Meta blocks Apple bots!

Meta has stopped Apple bots from using Instagram and Facebook data to train its AI models

Martin Crowley
August 30, 2024

Meta has blocked Apple’s we-crawler bots—Applebot and Applebot-Extended—from scraping data from its social media platforms, Instagram and Facebook, and using it to train its AI models.

Along with Meta, several major news publications and other social media platforms, including The New York Times, Facebook, Instagram, Craigslist, Tumblr, Financial Times, The Atlantic, USA Today, and Conde Nast—have also opted out of allowing Apple to use their data to advance its AI.

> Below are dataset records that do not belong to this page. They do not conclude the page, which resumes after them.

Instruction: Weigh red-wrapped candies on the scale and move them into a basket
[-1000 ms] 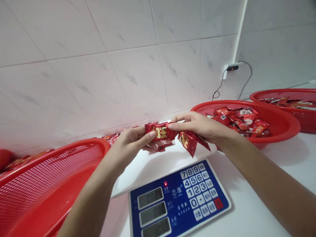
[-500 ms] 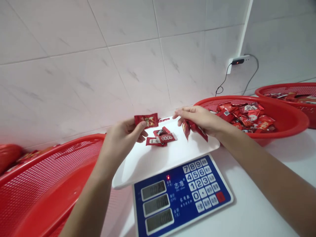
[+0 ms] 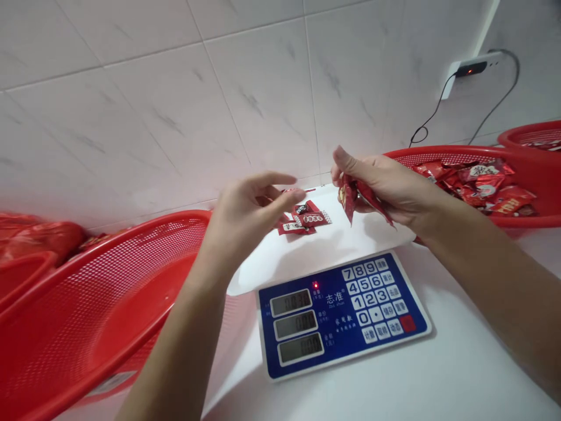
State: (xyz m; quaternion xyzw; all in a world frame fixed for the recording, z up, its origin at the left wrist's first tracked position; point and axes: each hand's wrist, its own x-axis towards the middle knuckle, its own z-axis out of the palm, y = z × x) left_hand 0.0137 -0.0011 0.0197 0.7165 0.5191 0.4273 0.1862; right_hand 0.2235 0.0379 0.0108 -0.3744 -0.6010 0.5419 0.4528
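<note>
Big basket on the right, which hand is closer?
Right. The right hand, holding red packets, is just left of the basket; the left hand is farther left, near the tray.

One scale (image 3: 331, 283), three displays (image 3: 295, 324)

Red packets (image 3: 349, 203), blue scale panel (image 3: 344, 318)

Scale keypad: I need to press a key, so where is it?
In the head view, the keypad is right of the displays, just below the white tray.
</note>
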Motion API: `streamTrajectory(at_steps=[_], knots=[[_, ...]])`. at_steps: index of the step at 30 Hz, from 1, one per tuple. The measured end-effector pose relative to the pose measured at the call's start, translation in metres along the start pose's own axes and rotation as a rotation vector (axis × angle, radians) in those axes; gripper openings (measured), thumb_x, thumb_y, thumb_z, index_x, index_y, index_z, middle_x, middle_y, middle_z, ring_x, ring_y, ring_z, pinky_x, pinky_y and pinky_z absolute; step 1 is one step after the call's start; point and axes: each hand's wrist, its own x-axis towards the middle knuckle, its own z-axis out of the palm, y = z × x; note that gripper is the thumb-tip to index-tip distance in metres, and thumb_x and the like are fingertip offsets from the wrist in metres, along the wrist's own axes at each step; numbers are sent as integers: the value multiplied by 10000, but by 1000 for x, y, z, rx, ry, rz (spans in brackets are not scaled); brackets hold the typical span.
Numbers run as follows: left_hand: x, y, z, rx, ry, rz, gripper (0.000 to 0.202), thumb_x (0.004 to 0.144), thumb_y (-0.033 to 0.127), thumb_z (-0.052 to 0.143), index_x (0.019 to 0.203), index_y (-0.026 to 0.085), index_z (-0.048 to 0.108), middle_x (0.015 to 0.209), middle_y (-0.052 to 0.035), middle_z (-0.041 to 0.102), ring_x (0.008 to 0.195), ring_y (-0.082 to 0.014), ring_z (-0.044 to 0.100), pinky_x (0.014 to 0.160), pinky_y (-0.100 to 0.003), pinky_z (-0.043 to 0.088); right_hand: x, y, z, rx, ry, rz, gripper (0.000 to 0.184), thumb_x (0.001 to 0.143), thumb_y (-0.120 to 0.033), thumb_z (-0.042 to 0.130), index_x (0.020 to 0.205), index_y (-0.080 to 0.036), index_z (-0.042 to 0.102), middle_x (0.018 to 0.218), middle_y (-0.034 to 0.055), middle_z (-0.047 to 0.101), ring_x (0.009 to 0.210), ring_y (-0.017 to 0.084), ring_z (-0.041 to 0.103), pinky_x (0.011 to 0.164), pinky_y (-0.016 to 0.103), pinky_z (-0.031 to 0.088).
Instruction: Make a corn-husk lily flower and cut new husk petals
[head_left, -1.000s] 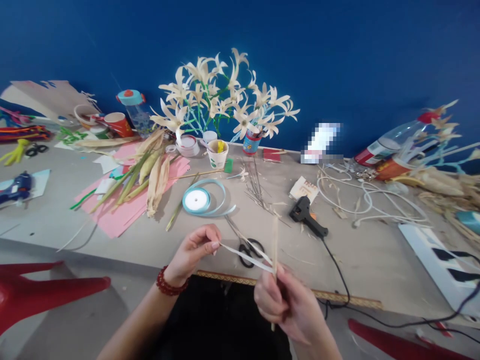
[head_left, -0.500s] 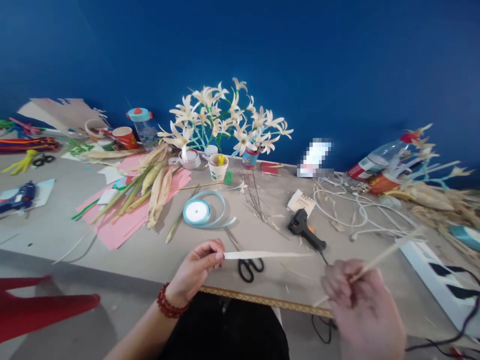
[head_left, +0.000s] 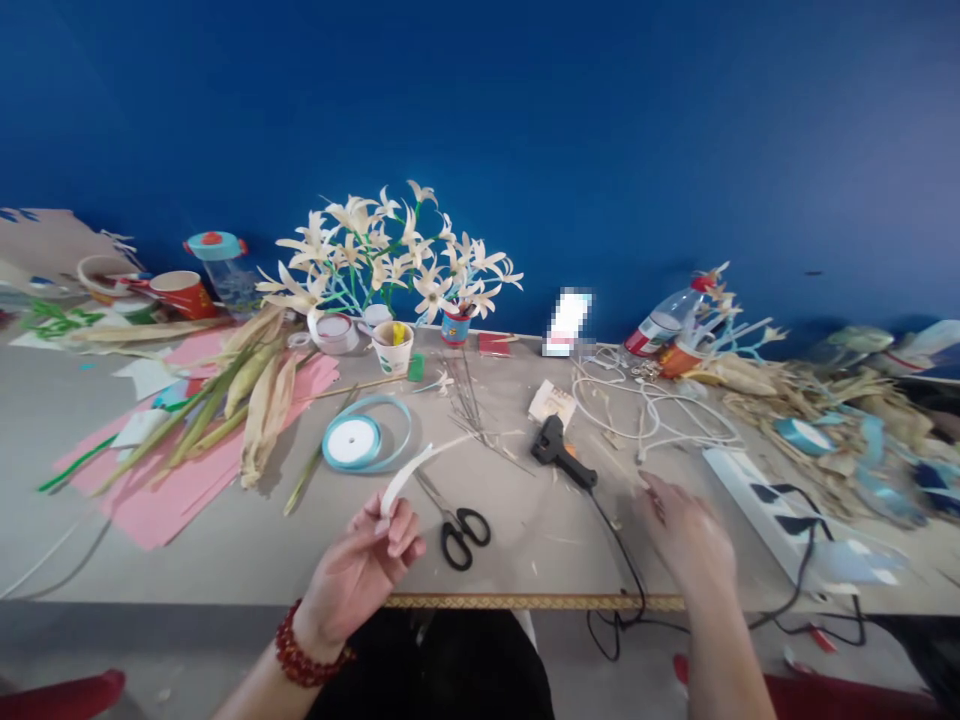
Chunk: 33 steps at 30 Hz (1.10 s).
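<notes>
My left hand (head_left: 375, 552), with a red bead bracelet at the wrist, pinches a pale husk strip (head_left: 405, 476) that curves up and to the right. Just right of this hand, black-handled scissors (head_left: 459, 530) lie on the table. Behind it is a spool of light blue ribbon (head_left: 352, 441) with a loose loop. My right hand (head_left: 686, 525) is low over the table, its fingers stretched forward and slightly blurred, with nothing visible in them. Between the hands and further back lies a black glue gun (head_left: 564, 455), its cord running toward the table edge.
Pale husk flowers (head_left: 390, 250) stand in cups at the back. Pink paper (head_left: 150, 510) and dried husks (head_left: 266, 420) lie left. To the right are a white power strip (head_left: 750, 510), white cable (head_left: 667, 410), a plastic bottle (head_left: 664, 320) and more husks (head_left: 817, 400).
The view has turned right. My right hand no longer shows the pale thin piece it held, and has lowered toward the table. The strip in my left hand now points upward instead of sideways.
</notes>
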Motion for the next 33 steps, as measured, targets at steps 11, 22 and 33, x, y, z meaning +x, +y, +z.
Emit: streamTrajectory(at_steps=[11, 22, 33], knots=[[15, -25, 8, 344, 147, 65, 94, 765, 213, 775, 742, 156, 704, 1018, -42, 639, 773, -111, 563, 736, -251, 462, -70, -167, -31, 1267, -321, -375, 123, 907, -268, 616, 986, -212, 692, 971, 89, 685, 909, 242, 625, 805, 331, 488], [9, -12, 5, 815, 47, 95, 187, 777, 275, 769, 723, 149, 642, 778, -21, 579, 761, -138, 534, 725, -253, 439, -58, -206, -22, 1220, -472, -411, 183, 942, -332, 569, 831, -195, 617, 770, 17, 609, 695, 156, 562, 626, 248, 429], [11, -8, 10, 627, 106, 102, 157, 759, 236, 782, 766, 141, 658, 730, -9, 642, 593, -92, 575, 610, -225, 472, -84, -169, 15, 513, -246, -479, 129, 896, -276, 584, 998, -201, 608, 961, 86, 684, 870, 263, 659, 725, 333, 498]])
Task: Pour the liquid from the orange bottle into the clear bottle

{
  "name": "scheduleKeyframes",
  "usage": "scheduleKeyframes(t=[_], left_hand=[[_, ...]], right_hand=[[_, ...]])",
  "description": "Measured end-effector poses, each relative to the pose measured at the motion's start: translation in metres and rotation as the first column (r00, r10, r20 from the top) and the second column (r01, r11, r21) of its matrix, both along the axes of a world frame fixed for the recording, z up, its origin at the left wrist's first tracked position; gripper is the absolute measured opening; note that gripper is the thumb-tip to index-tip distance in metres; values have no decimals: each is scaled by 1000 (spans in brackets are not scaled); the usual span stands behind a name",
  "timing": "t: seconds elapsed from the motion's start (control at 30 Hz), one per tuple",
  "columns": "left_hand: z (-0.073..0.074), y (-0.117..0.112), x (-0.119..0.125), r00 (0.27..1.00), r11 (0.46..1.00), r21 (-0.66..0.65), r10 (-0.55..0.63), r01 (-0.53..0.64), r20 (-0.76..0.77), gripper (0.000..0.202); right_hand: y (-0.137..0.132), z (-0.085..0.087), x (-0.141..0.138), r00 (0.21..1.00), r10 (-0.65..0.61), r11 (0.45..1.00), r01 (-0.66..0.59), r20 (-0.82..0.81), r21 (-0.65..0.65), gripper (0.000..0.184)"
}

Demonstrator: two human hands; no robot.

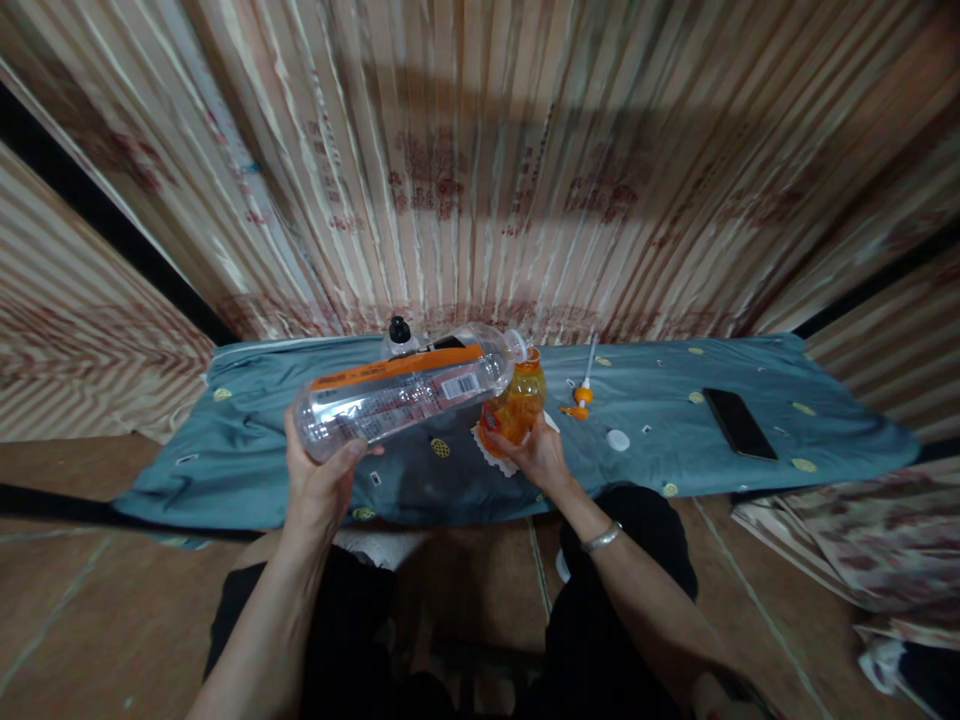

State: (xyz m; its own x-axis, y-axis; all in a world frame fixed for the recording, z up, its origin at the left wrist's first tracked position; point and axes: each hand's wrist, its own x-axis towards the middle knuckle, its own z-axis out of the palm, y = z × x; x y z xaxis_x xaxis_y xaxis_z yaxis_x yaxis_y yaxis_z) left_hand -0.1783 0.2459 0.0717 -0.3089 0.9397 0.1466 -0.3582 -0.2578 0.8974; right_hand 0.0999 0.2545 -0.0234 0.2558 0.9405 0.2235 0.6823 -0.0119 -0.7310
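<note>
My left hand [321, 480] grips the base end of a large clear plastic bottle [405, 390] with an orange label strip. The bottle lies tilted over, its uncapped neck pointing right at the mouth of a smaller orange translucent bottle [527, 385]. My right hand [541, 452] is wrapped round that orange bottle, which stands nearly upright over a white scalloped paper [495, 458]. Whether the two mouths touch, I cannot tell. An orange pump head [582, 398] with a clear tube lies to the right, near a round white cap [618, 440].
A long bench [247, 430] covered with teal patterned cloth runs across in front of me. At the back stands a bottle with a black top [400, 330], partly hidden. A black phone [739, 423] lies at the right. Striped curtains [480, 180] hang behind, and dark poles flank the bench.
</note>
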Motion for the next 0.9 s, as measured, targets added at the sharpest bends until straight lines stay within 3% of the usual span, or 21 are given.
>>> scheduleKeyframes(t=[0.9], left_hand=[[0, 2, 1, 1000, 1000, 0, 6, -6, -4, 96]], right_hand=[[0, 0, 0, 1000, -2, 1000, 2, 10, -9, 82]])
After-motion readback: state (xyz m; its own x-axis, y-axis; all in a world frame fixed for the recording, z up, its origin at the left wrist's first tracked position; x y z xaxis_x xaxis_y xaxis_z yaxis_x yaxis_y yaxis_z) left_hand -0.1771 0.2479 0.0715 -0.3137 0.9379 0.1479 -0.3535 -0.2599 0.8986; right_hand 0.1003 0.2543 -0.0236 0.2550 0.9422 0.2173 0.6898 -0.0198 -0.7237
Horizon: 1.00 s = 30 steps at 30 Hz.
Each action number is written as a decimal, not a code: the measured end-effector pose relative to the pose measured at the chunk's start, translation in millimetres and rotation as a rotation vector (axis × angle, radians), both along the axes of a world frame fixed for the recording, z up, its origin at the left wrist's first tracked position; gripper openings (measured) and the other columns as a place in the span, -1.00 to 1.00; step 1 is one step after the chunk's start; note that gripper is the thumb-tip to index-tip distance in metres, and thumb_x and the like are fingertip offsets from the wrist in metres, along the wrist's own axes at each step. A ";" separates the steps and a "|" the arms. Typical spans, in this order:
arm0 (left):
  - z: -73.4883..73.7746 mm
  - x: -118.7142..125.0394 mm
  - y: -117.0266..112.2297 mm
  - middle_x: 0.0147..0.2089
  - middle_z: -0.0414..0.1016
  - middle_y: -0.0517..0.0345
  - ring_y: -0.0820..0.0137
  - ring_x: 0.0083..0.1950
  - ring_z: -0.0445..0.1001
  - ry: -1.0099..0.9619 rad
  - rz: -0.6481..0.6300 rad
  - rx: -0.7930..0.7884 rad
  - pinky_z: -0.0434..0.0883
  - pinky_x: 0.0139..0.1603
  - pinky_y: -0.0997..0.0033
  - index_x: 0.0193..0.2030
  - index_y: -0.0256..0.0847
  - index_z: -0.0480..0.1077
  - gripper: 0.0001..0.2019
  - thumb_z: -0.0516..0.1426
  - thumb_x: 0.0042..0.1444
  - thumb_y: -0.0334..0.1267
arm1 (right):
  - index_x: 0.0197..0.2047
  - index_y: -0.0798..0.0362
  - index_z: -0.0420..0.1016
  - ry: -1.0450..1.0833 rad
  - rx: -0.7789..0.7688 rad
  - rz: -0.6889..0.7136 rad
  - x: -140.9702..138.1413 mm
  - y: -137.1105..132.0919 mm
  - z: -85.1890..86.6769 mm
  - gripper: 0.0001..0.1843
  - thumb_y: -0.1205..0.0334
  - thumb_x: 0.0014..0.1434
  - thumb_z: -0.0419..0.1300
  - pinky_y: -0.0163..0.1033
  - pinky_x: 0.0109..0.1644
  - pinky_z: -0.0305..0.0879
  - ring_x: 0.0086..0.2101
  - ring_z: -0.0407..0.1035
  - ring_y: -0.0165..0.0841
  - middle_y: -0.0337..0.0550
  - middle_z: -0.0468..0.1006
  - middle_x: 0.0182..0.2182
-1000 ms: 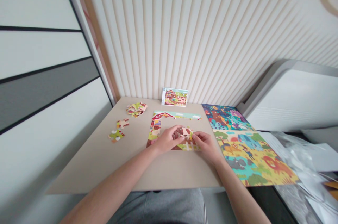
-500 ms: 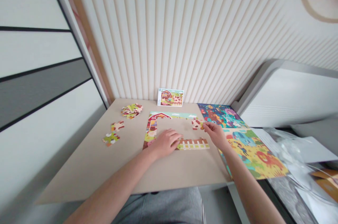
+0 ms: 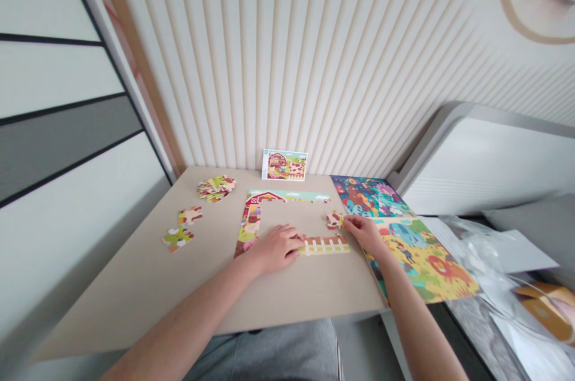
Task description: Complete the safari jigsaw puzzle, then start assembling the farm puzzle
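Note:
My right hand (image 3: 365,232) pinches a puzzle piece (image 3: 335,220) with brown cow spots and a bit of green. The piece is just above the right end of the puzzle's white-fence bottom strip (image 3: 327,245), with a gap between them. My left hand (image 3: 279,248) lies palm down over the lower part of the puzzle frame, fingers loosely stretched, covering part of the bottom row. Joined border pieces form the frame's left side (image 3: 250,226) and its top strip with a red barn (image 3: 268,196). Bare tabletop shows inside the frame.
A picture card (image 3: 284,165) leans against the ribbed wall at the back. On the left lie a piece pile (image 3: 216,188) and loose pieces (image 3: 178,238). Two finished-looking puzzles, dark blue (image 3: 372,196) and yellow (image 3: 424,258), cover the table's right side.
My right hand has brought the cow-spotted piece closer to the fence strip, toward me and slightly right. My left hand stays on the puzzle. The whole view has shifted slightly.

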<state>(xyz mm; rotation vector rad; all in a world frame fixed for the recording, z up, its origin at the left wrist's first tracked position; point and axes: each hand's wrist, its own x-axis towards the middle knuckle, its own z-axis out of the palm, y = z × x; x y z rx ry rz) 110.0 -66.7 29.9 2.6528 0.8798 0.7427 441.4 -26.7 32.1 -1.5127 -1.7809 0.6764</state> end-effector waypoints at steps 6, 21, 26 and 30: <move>1.1 -0.4 -0.3 -0.01 0.52 0.09 0.25 0.04 0.43 0.009 -0.002 -0.018 0.32 0.13 0.20 -0.02 -0.08 0.54 -0.79 0.15 0.26 -0.32 | -0.01 0.15 0.59 -0.046 0.002 -0.018 10.0 -6.4 1.3 -0.45 -0.14 0.19 0.17 -0.28 -0.42 0.13 -0.51 0.27 -0.38 -0.19 0.54 -0.49; 3.7 -0.9 -1.4 0.02 0.51 0.06 0.23 0.06 0.42 0.024 -0.005 -0.024 0.31 0.17 0.17 -0.03 -0.10 0.53 -0.79 0.13 0.26 -0.33 | 0.06 0.05 0.54 -0.093 0.024 0.100 6.0 -8.3 2.3 -0.56 0.01 0.19 0.19 -0.17 -0.20 0.36 -0.36 0.44 -0.29 -0.17 0.61 -0.37; 2.6 -0.8 -1.1 0.02 0.52 0.07 0.24 0.06 0.43 0.019 0.002 -0.022 0.31 0.16 0.17 -0.03 -0.09 0.53 -0.79 0.14 0.25 -0.33 | 0.05 0.05 0.52 -0.119 0.018 0.090 5.4 -8.4 1.3 -0.57 0.02 0.17 0.18 -0.18 -0.22 0.35 -0.38 0.41 -0.30 -0.18 0.60 -0.38; 3.4 -0.7 -1.3 0.01 0.52 0.08 0.25 0.06 0.43 0.013 0.001 -0.028 0.31 0.17 0.18 -0.03 -0.09 0.53 -0.79 0.15 0.24 -0.34 | 0.05 0.05 0.50 -0.166 0.034 0.080 3.4 -9.5 1.4 -0.58 0.04 0.19 0.16 -0.21 -0.26 0.30 -0.42 0.38 -0.33 -0.19 0.57 -0.39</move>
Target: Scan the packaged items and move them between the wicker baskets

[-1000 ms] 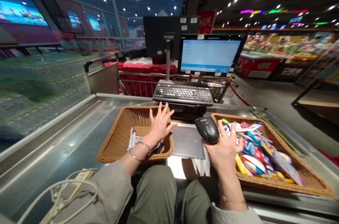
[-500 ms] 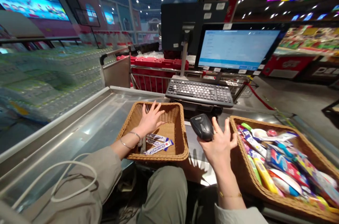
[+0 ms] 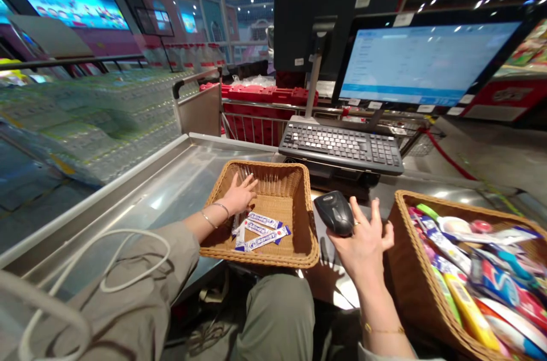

Applebot was first introduced in 2015 to scrape data from sites and improve Apple’s voice assistant Siri and its search feature Spotlight. Three months ago, they launched Applebot-Extended which was specifically designed to scrape data for AI training purposes but came with the option for publications to opt out of the scheme if they wanted.

“With Applebot-Extended, web publishers can choose to opt out of their website content being used to train Apple’s foundation models powering generative AI features across Apple products, including Apple Intelligence, Services, and Developer Tools.” — Apple

All they have to do to opt-out is update the publicly accessible robots.txt file and the bots will not be able to gather data from their site and use it for AI training.

Although Apple only released the tool three months ago, only 6-7% of high-traffic sites and 25% of news outlets have chosen to block these bots, meaning many either don’t mind Apple taking their content to further their AI, or they don’t know the option to opt-out exists.